La SQ augmente les effectifs de son unité des crimes non résolus

La Sûreté du Québec (SQ) frappe un grand coup pour tenter de résoudre de vieilles affaires de meurtre, surtout celles qui impliquent des femmes, des enfants et des personnes âgées.

L'unité des crimes non résolus compte actuellement cinq enquêteurs à temps plein, mais la SQ souhaite que dès les prochains mois, 30 employés s'affairent en permanence à cette tâche, à Montréal et à Québec.

L'unité résout actuellement en moyenne quelques affaires de meurtre chaque année seulement, mais la SQ espère que ce taux de réussite augmentera considérablement avec les nouveaux effectifs. Selon la lieutenante Martine Asselin, porte-parole de la SQ, les enquêteurs sont constamment sollicités par de nouvelles affaires criminelles, et ils n'ont pas toujours le temps de rouvrir d'anciens dossiers.

Mme Asselin admet que c'est l'affaire de la petite Cédrika Provencher, à Trois-Rivières en 2007, qui a précipité l'ajout d'employés dédiés exclusivement aux crimes non résolus - même si cette enquête est toujours en cours.

Henri Provencher, le grand-père de Cédrika Provencher et dirigeant de la fondation portant le même nom, a applaudi la nouvelle.

«Si Cédrika a pu influencer, c’est positif. C’est ce qu’on fait à la fondation et c’est réjouissant qu’il puisse y avoir des améliorations comme celle-là. Nous, on connaît maintenant le dénouement pour Cédrika, même si le dossier continue. Mais tout parent qui a perdu un enfant, ou un être cher, doit accueillir cette nouvelle positivement, en espérant que ça va changer les choses et les accélérer.»

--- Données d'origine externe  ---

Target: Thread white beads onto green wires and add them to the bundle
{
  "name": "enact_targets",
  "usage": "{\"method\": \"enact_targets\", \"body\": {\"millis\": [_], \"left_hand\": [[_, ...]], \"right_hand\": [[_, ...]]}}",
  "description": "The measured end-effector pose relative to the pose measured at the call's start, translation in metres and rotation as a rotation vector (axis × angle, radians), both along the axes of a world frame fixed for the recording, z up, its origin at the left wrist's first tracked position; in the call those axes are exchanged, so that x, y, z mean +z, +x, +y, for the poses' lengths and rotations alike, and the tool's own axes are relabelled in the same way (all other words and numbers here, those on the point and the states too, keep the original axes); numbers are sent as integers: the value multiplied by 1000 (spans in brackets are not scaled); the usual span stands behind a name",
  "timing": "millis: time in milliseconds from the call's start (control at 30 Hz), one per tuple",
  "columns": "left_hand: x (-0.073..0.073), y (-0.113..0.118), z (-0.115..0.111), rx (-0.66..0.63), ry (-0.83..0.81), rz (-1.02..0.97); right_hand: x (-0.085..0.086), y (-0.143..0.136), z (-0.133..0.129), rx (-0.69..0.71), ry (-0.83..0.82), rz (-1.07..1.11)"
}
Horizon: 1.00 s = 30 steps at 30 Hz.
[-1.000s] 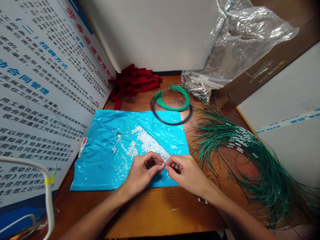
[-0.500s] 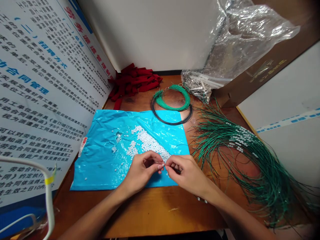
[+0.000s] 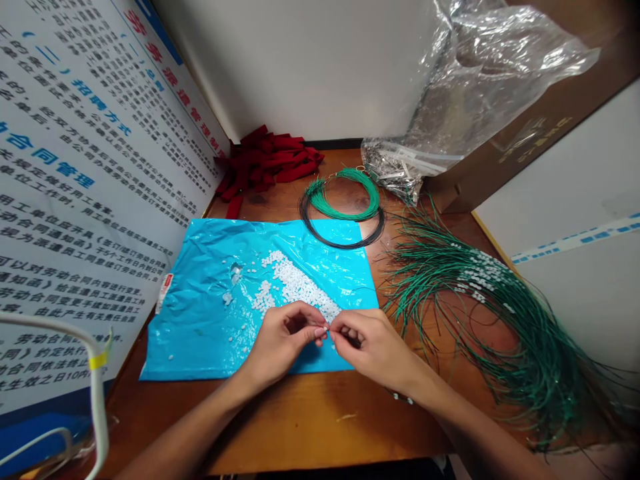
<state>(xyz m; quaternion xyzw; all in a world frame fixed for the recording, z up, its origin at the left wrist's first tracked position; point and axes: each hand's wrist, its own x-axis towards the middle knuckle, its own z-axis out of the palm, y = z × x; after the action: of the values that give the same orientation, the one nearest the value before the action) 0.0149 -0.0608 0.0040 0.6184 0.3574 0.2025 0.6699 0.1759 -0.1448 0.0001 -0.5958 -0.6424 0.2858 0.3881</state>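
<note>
My left hand [image 3: 281,340] and my right hand [image 3: 367,340] meet fingertip to fingertip over the front edge of a blue plastic sheet [image 3: 200,287]. A tiny white bead [image 3: 327,327] shows between the pinched thumbs and forefingers; which hand bears it is hard to tell. Just behind the fingers lies a spread of white beads [image 3: 295,283]. Below my right wrist, a few white pieces [image 3: 403,399] hang on a thin dark cord. Green cords with white beads [image 3: 530,333] lie in a large bundle to the right.
Behind the sheet are a coil of green cord [image 3: 370,200] and a black coil [image 3: 345,247]. Red fabric strips [image 3: 275,160] lie at the back left. A clear bag of metal parts [image 3: 395,170] stands by a brown box [image 3: 500,167]. A white tube [image 3: 97,400] curves at left.
</note>
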Motion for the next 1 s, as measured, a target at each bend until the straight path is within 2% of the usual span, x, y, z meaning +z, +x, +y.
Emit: {"method": "enact_targets", "body": {"millis": [500,633,833,1000], "left_hand": [[5,-2,0,-37,114,27],[6,-3,1,-53,137,27],[5,-3,2,-58,69,-18],[5,-2,1,-40,51,-22]], "right_hand": [[7,-1,0,-9,-70,53],[6,-1,0,-6,-154,173],[3,-2,1,-31,-325,407],[5,-3,1,-58,-351,505]]}}
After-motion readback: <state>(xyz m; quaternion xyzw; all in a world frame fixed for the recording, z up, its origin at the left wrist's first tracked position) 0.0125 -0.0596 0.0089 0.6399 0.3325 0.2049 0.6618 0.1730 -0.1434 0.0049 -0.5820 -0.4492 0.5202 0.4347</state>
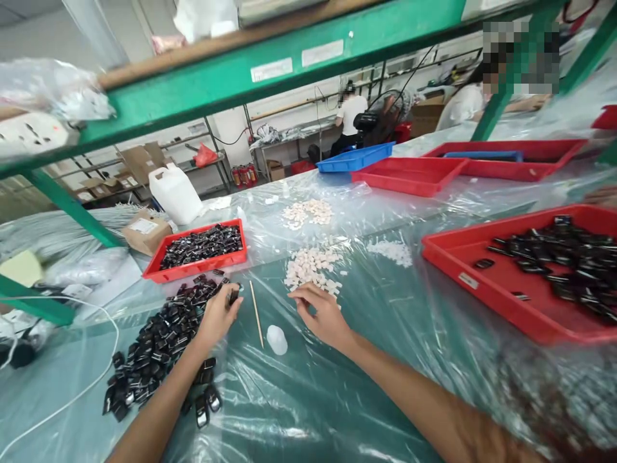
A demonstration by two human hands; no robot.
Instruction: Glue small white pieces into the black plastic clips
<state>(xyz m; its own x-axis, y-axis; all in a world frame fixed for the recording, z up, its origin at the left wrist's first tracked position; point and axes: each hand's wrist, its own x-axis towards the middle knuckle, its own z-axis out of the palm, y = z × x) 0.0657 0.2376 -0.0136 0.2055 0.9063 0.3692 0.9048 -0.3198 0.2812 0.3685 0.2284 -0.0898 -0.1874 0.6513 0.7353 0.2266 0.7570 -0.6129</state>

Le travail ne manquera certainement pas au sein de cette unité: on compte actuellement près de 750 dossiers de crimes non résolus, qui remontent parfois jusqu'à 1960, indique Mme Asselin. À sa création en 2004, l'unité des crimes non résolus misait surtout sur les nouvelles techniques d'enquête, comme les profils d'ADN.

Selon la lieutenante Asselin, les enquêteurs constatent aussi que certains témoins ou informateurs ont davantage envie de parler à mesure que le temps passe. Si le suspect est proche de la victime, par exemple, ou si le crime a été commis dans une petite communauté, les témoins pouvaient ressentir à l'époque une certaine crainte, dit-elle.

«Vingt ans, trente ans plus tard, certaines personnes sont décédées, on est peut-être déménagé, notre situation familiale peut avoir changé, puis là on est prêt aujourd'hui à en parler», explique-t-elle.

Par ailleurs, Mme Asselin croit que les médias sociaux pourraient aussi contribuer à résoudre certaines affaires criminelles. Grâce à ces nouveaux outils, «l'information circule beaucoup plus vite», rappelle la lieutenante.